> [What you should do]: Look through the records below and state how many lines carry the string "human", adding nothing.

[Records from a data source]
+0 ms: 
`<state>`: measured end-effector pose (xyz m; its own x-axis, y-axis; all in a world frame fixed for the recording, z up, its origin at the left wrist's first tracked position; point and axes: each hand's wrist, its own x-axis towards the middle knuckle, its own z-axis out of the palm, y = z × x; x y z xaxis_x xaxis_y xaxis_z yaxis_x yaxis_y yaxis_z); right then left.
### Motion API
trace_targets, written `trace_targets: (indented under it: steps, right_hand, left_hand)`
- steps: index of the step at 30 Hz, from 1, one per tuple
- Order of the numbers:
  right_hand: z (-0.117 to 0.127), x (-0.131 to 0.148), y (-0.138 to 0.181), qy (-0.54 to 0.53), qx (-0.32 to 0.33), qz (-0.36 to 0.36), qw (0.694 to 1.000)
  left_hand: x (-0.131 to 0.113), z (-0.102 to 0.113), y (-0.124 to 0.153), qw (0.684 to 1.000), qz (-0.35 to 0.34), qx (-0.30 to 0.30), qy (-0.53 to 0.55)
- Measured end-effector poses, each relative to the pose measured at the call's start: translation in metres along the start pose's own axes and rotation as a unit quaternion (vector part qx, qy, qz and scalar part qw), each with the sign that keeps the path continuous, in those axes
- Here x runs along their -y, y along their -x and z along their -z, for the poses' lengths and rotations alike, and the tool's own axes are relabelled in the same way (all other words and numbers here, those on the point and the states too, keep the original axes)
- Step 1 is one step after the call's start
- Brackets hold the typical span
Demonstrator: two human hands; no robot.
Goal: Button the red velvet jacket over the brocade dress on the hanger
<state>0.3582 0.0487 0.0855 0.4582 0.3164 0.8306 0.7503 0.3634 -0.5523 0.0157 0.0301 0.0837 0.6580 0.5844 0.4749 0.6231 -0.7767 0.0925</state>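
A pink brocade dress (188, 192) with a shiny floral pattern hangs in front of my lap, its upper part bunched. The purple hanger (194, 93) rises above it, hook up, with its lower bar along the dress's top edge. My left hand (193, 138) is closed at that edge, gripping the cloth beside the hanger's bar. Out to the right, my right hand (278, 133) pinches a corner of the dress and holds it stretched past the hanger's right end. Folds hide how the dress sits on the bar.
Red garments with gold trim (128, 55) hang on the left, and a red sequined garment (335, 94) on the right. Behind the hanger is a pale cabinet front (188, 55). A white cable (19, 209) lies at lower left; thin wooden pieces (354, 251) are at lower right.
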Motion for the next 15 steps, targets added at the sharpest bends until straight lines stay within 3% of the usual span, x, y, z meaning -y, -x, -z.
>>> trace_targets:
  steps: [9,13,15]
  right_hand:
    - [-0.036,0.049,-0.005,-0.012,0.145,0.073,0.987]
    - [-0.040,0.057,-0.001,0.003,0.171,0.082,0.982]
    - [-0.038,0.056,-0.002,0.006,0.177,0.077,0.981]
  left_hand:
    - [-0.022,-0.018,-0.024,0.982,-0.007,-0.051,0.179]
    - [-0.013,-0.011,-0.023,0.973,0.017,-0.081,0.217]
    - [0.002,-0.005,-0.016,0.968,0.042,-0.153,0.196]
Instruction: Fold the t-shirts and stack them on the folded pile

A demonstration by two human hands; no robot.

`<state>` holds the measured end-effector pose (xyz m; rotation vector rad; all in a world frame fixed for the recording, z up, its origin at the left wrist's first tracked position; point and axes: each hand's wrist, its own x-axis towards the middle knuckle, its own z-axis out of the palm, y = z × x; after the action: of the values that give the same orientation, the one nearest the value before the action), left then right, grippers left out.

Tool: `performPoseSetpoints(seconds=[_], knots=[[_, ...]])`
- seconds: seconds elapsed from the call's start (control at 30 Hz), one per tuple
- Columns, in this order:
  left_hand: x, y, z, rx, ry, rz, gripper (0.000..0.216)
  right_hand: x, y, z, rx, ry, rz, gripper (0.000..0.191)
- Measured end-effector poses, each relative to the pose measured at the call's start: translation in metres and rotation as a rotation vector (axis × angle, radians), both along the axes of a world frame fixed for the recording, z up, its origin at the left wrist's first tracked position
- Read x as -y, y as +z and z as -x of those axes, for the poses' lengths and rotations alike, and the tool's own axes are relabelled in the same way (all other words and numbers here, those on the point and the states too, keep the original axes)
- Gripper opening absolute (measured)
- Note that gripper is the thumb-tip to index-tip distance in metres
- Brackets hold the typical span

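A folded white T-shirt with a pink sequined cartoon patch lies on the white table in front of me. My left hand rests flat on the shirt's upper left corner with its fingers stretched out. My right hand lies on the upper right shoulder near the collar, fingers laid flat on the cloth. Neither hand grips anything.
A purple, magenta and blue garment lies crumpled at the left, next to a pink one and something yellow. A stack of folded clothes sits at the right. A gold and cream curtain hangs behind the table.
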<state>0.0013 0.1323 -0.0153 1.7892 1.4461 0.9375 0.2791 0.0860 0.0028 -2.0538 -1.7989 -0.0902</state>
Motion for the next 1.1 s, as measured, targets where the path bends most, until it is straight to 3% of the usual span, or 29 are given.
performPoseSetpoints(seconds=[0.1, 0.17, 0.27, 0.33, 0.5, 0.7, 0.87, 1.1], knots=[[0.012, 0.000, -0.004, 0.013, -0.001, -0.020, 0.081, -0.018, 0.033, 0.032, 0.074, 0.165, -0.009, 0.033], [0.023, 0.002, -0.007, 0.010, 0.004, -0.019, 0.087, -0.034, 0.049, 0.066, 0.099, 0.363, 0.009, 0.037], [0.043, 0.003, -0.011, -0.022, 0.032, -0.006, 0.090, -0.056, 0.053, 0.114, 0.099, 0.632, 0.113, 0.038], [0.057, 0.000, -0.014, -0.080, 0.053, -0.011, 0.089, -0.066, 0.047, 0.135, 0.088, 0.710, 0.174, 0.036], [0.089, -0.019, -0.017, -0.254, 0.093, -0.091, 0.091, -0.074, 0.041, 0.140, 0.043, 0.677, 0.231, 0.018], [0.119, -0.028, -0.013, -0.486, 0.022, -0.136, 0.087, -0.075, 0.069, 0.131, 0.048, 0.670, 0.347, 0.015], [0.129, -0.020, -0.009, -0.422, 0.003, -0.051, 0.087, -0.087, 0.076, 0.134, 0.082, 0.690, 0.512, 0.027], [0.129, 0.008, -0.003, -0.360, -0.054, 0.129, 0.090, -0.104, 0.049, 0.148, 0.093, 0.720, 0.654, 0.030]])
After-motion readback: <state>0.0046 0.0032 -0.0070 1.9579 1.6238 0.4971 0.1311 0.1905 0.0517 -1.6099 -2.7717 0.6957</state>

> [Answer]: 2